Egghead s retail stores offer a broad in-store selection of products
at competitive prices, as well as special order capabilities for
additional products. On December 30, 1995, the Company operated 169
stores located throughout the United States and Western Canada. The
Company employs a knowledgeable sales force to assist customers in
selecting software, hardware and related products. The Company is
currently operating 12 of its retail stores under a new
merchandising format which is approximately twice the size of
predecessor stores and are arranged in a more user-friendly format.
Egghead's Enterprise Solutions Group targets three main types of
accounts: corporations, educational institutions, and federal, state
and local government agencies.
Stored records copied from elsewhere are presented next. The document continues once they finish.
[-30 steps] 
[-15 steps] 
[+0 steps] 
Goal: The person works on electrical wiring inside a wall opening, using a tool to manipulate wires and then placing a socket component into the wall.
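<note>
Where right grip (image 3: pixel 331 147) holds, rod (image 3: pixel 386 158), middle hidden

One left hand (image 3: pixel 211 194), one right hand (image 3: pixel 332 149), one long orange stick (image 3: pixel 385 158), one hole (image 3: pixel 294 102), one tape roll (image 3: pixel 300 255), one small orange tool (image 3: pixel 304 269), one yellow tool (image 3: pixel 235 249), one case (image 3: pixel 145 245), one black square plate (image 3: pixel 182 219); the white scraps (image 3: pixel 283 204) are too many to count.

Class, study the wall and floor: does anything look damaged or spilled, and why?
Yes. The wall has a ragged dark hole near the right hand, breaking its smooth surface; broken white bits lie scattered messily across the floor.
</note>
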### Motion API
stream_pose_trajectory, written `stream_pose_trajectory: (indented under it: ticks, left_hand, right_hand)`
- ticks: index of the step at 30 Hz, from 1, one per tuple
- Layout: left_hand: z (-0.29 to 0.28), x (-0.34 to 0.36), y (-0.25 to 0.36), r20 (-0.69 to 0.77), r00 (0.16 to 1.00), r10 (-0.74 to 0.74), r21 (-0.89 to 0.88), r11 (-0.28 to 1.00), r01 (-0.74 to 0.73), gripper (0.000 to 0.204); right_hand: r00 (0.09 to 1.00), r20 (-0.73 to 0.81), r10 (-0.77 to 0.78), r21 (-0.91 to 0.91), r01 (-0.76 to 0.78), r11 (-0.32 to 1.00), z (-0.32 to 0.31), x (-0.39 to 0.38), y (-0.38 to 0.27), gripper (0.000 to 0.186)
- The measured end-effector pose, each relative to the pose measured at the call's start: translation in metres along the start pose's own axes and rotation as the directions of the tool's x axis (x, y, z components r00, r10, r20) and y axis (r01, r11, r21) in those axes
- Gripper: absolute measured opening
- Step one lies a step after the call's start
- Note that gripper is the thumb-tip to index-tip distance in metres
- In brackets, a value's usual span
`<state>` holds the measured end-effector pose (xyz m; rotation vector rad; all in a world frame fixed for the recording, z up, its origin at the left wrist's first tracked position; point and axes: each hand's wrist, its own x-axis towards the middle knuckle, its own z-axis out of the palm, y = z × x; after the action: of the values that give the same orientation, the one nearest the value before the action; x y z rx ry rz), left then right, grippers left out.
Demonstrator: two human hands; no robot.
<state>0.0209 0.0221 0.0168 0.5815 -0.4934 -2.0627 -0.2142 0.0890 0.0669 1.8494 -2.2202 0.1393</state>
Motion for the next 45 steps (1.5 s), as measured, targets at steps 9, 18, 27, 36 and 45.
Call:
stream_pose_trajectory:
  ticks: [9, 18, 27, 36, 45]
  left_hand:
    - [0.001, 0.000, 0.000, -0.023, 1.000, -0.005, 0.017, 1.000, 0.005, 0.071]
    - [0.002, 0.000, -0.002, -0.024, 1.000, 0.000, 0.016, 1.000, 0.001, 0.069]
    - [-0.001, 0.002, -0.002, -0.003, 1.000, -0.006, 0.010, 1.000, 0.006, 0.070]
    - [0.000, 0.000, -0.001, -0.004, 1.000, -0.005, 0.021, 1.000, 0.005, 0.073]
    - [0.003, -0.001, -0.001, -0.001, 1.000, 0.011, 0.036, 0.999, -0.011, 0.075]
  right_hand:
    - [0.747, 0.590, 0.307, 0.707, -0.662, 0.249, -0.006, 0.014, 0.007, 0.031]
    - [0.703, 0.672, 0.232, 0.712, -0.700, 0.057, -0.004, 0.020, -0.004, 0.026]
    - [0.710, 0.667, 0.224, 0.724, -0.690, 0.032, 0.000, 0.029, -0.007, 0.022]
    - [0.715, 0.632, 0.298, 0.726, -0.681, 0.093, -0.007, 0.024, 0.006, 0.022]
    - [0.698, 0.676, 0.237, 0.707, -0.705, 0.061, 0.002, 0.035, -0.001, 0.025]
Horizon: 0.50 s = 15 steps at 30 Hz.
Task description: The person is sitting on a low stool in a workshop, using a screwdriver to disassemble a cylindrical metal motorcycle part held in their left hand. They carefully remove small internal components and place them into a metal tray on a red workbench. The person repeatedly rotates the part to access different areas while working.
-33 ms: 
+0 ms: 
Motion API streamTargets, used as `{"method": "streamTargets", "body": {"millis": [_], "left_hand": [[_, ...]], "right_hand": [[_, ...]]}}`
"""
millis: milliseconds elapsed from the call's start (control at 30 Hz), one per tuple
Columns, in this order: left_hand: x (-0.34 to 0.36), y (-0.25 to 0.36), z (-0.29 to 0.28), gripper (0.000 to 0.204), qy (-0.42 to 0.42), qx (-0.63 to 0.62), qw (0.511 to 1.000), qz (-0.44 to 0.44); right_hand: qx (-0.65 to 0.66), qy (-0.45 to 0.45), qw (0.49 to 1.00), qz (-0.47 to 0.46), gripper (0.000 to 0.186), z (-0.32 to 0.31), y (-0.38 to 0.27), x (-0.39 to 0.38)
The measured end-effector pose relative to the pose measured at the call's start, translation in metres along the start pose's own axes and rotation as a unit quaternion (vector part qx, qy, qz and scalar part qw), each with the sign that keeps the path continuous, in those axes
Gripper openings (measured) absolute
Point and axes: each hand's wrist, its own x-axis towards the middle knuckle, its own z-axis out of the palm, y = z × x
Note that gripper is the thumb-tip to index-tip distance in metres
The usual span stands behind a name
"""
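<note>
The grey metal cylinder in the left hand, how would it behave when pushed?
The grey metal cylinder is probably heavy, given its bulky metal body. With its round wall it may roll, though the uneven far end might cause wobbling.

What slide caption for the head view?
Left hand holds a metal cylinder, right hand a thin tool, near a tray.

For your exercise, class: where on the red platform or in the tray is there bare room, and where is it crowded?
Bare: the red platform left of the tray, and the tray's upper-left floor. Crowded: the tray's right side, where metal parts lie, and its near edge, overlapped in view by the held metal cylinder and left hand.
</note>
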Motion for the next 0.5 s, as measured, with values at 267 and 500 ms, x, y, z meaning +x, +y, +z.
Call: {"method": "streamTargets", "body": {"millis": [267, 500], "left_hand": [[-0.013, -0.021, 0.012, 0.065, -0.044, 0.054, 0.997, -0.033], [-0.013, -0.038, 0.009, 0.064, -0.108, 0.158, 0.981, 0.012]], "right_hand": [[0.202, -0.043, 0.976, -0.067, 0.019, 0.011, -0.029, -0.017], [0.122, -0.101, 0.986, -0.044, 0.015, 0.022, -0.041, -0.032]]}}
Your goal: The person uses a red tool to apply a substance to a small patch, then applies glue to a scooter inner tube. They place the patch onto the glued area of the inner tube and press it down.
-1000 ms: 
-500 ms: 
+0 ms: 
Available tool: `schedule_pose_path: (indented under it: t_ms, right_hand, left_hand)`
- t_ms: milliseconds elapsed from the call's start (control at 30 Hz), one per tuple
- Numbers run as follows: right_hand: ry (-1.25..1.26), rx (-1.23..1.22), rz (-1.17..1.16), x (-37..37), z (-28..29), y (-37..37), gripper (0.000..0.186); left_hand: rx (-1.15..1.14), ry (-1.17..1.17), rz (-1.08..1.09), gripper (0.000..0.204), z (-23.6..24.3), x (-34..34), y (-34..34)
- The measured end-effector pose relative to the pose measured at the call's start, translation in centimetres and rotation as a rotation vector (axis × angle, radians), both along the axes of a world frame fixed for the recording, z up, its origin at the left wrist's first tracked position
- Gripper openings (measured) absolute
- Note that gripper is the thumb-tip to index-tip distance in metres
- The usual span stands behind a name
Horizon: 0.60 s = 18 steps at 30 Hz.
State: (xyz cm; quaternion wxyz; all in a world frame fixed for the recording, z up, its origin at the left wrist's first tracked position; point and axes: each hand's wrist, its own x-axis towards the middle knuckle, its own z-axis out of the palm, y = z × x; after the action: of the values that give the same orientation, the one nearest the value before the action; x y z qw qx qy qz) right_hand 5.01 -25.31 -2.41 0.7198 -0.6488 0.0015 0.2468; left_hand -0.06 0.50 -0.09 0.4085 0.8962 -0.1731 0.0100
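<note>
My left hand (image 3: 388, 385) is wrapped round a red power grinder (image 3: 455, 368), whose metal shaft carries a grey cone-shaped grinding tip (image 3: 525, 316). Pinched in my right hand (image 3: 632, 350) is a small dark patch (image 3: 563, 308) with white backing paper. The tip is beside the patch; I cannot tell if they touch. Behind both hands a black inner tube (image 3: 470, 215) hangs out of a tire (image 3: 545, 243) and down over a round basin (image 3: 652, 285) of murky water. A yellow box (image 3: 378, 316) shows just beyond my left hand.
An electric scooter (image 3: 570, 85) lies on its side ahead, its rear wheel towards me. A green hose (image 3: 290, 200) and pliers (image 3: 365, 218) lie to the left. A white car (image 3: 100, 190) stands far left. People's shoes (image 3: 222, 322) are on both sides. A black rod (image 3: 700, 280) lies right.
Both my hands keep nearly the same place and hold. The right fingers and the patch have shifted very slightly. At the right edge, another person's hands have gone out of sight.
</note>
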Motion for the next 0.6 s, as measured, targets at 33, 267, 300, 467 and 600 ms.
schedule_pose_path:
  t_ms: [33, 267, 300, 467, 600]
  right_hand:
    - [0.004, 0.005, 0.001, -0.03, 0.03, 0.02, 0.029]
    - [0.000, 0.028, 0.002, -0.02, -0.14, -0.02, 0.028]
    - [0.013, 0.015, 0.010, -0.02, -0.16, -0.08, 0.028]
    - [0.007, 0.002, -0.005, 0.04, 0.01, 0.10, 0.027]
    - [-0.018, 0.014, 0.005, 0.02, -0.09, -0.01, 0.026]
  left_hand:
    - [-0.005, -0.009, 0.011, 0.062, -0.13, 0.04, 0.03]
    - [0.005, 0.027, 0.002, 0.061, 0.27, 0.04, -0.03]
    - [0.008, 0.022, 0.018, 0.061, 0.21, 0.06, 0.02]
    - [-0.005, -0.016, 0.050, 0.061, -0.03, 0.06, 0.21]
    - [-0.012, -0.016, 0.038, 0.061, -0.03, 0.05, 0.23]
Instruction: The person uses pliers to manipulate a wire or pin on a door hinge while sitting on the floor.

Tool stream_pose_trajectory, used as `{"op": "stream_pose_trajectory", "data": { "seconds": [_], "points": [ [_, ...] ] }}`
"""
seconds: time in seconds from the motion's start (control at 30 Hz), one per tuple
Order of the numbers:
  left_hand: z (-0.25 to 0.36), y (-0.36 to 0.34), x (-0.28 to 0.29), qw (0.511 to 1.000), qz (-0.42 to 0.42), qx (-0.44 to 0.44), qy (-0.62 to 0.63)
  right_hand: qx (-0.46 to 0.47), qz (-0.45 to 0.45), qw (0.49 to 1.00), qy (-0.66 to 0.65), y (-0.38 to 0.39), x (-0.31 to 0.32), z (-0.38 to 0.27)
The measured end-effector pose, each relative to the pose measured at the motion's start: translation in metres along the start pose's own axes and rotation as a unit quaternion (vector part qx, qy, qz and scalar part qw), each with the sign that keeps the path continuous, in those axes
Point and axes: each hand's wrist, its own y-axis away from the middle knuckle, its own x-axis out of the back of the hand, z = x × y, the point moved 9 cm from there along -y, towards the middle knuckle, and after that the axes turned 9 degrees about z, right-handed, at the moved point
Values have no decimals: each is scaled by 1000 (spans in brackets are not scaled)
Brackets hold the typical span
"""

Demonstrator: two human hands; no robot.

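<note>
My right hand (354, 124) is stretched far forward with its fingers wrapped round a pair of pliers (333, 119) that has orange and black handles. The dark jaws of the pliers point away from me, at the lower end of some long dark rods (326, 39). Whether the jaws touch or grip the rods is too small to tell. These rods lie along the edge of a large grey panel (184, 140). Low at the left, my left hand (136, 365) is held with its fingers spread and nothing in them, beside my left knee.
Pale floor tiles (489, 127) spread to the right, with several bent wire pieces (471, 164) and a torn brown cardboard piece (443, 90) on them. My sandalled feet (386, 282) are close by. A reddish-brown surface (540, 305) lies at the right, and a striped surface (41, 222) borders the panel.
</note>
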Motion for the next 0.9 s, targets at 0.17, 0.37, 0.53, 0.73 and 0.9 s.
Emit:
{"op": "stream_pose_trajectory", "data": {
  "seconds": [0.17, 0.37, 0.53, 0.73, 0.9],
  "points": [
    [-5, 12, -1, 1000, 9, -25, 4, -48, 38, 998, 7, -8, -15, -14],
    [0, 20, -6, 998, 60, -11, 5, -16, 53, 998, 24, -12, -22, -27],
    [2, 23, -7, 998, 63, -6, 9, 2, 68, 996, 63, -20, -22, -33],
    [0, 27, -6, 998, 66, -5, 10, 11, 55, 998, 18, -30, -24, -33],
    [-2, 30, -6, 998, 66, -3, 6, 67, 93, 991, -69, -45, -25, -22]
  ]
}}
These customers are served by
outside sales representatives and inside sales support staff who
provide them with competitive prices and individualized service.
During the quarters ended December 30, 1995 and December 31, 1994,
sales to individuals and small business generated by the Company s
retail stores and direct response group, accounted for approximately
56% and 54%, respectively, of the Company's total net sales. The
remaining net sales were generated by its Enterprise Solutions Group
service center.
Egghead continues to implement changes to turn around the Company
and position it for growth in the future. Among these changes are
an increase in the number of retail stores operating under the new
merchandising format. The customer response to the new format has
been positive.
To remain competitive in new computer and software service areas, in
December 1995, Egghead formed ELEKOM, a new subsidiary. ELEKOM, was
formed to develop and market electronic commerce applications and
services, which link customers and their suppliers. The current
product, EleTrade, uses AT&T Network Notes and Lotus Notes to give
large organizations an easy-to-use, cost-effective, secure and
reliable product ordering and order management system for non-
production goods and services. EleTrade allows companies to create
customized electronic catalogs with multi-media product information
and customer-specific pricing. In January, ELEKOM announced
additional enhancements which will automate the internal requisition
and approval process. ELEKOM is pursuing further enhancements which
may create better asset/inventory management and allow electronic
software distribution.
<PAGE>
Over the past twelve months, as part of a long-term growth strategy,
Egghead consolidated various operations into its customer service
center in Spokane, Washington. During year-to-date fiscal 1996, the
Company has relocated its direct response operation, formerly in
Kalispell, Montana, and the remainder of its ESG customer service
operations and its administrative operations, both previously
located in Issaquah, Washington. The relocation, severance and
related costs are included as incurred in the fiscal 1996 results.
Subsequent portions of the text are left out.